Sou escada sem degraus uniformes
Sou escada de degraus paralelos
e o céu é tão logo ali.
As portas parecem sempre trancadas.
Meu amor possui as chaves mas teme o conhecimento
Meu amor possui o espírito livre mas preso a regras.
Estranha metade esta minha.
Dorme sem camisolas ou grilhões
Dorme sem pijamas mas com sonhos
para toda noite sonhar com o passado.
Sinto ciúmes e dores estrangeiras
Sinto pela falta de nexo e futuro
a me condenar à hora que apenas passa.
Mais uma vez começa a partir e eu a deixar que parta
Mais uma vez começo a fazer malas e maldições ao destino.
Dói perder uma certeza, mesmo que passageira.
O amor só me cabe assim
O amor só me quer assim
dor de fazer o mundo novamente nascer.
Minha poesia sempre se faz de primeira pessoa
Sou a própria pessoa que hoje me ignora
Sou a minha própria sombra, então.
A tarde concretiza o domingo e temo morrer de amor
Como sei morrer de amor, Deus
Como sei partilhar natais com fantasmas
no mais puro silêncio das taças adormecidas.
Não quero mais chamá-lo de meu Deus
Não quero mais parentesco
sequer com sua alma de silicone.
Deus é agora travesti sem glamour
Deus é agora anjo sem asa
sexo de fêmea e macho num só corpo deserto de desejo.
Deus é apenas o corpo que deserto
Deus é apenas o desejo que sinto.
Meu amor é a rosa e a última reza do dia.

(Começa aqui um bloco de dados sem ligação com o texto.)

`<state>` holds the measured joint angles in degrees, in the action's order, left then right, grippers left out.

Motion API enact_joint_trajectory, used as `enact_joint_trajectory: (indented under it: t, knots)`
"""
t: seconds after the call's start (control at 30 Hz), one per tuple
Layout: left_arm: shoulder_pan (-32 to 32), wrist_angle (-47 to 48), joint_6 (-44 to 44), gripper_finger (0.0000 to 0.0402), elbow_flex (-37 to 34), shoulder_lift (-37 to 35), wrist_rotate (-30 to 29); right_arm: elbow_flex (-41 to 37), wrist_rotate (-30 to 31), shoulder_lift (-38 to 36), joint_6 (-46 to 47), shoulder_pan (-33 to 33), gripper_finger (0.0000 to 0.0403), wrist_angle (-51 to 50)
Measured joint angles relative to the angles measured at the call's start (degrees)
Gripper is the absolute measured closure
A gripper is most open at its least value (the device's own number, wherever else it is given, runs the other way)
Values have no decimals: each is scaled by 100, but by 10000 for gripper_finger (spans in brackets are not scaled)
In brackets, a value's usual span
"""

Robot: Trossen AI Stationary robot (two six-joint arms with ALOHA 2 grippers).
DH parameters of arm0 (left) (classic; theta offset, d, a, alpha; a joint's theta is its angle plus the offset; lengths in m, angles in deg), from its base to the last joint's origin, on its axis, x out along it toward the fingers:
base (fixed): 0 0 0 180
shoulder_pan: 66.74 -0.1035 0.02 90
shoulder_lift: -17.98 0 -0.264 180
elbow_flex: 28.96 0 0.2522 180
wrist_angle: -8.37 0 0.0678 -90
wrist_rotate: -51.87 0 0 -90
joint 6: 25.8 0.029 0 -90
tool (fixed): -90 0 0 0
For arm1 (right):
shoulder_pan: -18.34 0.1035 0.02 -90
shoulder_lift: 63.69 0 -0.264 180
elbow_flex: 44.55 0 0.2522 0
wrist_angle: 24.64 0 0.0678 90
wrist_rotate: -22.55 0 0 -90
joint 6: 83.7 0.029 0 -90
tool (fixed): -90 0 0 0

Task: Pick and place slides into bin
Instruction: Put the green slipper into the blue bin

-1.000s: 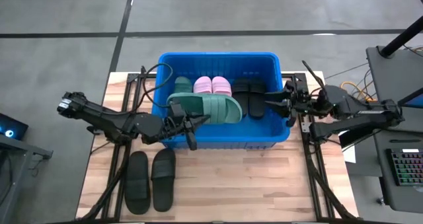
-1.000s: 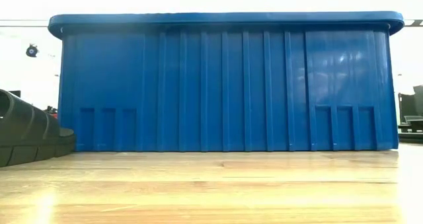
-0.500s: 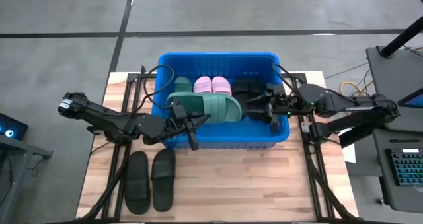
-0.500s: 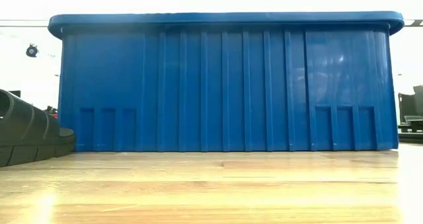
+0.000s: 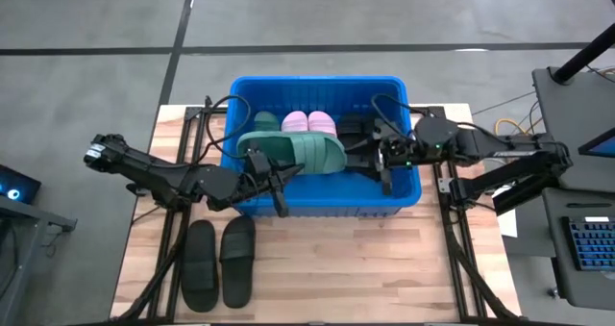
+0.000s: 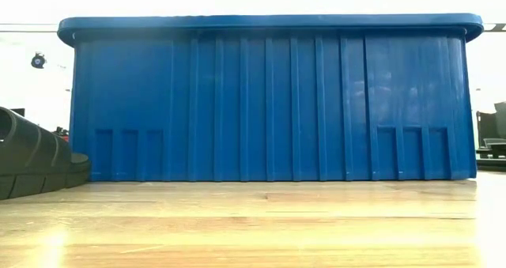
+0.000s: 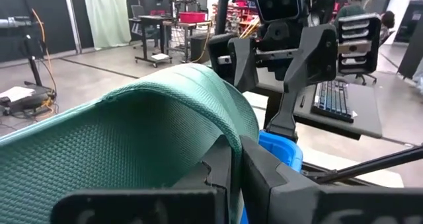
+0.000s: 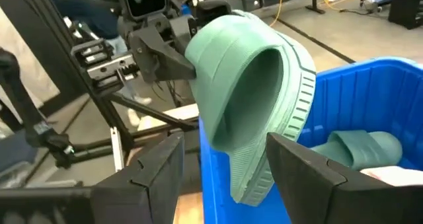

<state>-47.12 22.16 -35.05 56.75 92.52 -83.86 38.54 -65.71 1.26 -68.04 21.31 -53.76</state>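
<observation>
The blue bin [image 5: 317, 80] stands mid-table and fills the low view [image 6: 269, 102]. Above its near half a green slide [image 5: 293, 153] is held level, with my left gripper [image 5: 259, 164] shut on it. My right gripper [image 5: 363, 159] is open over the bin's right half, facing the slide's free end [image 8: 254, 178]. Its fingers [image 8: 158, 174] stand to either side without touching. In the bin lie another green slide [image 8: 363, 148], a pink pair [image 5: 307, 124] and a black pair [image 5: 356, 129]. A further black pair [image 5: 219, 263] rests sole-down on the table. My left gripper pinches the green slide's end nearest the left arm [image 8: 188, 65] between its two fingers [image 7: 261, 168]. It comes in level from the table's left. The slide is rolled onto its side, sticks out level past the fingers and hangs clear above the bin.
Cables run along the bin's far corners [image 5: 226, 110]. Bare wooden table [image 5: 365, 268] lies near of the bin and right of the black pair. One black slide [image 6: 32, 161] shows at the left of the low view.
My right gripper has travelled toward the table's left, over the bin's right wall and up to the green slide's free end, staying open. The left arm has kept its place. Its wrist has rolled a little, tipping the slide with it.
</observation>
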Motion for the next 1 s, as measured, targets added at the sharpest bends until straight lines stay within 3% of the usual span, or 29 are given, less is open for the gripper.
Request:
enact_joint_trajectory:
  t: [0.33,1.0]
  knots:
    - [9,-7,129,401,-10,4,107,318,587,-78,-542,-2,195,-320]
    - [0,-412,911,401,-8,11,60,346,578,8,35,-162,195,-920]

Madri me pede olhos felizes.
Não posso.
Dou-lhe quase silêncio
a gemer em sua honra.
A cidade amanheci morta
para horas ou séculos depois
vê-la nascer noturna e iluminada.
Madri tem de mim a poesia mutilada
roçando no pouco ar
a minha dor estrangeira
numa terra sem mar
a chorar arcos, orvalhos e frio.
Fora de mim não há latidos ou exílios
tudo parece caber nos jardins da memória.
Na rua ninguém segue
o meu cortejo de sangue coagulado em tons de escarlate
porque ninguém sabe
o que é perder mortos e enterrar monumentos.
Cega e triste Madri.
Esta canção
que não mais ouvirei
é um fado.
Não se escuta
o mesmo fado
duas vezes na vida.
Se um dia eu reconhecer
esta chorosa melodia
estarei finalmente
compondo uma dor.
A mágoa que não cabe num fado
não é uma mágoa.
É apenas um espanto disfarçado de dor.
O amor sempre me exigiu incoerências.
Nos portos onde quis trocar a alma
compravam corpos e nem era preciso morrer.
Mas só de teimoso eu morria
para acordar em navio sem mar
e jurar ter aprendido a lição:
só se morre de dor.
Mas só de teimoso eu desaprendia
para viver em mar sem navio
e acreditar ser possível morrer de amor
sem precisar de leme, bandeira ou direção.
O farol ainda pisca à praia sete vezes
desejando o pescador que nunca viu.
Ele crê no encontro que não acontecerá
e resiste a maremotos sem destruição, a calmarias sem paz.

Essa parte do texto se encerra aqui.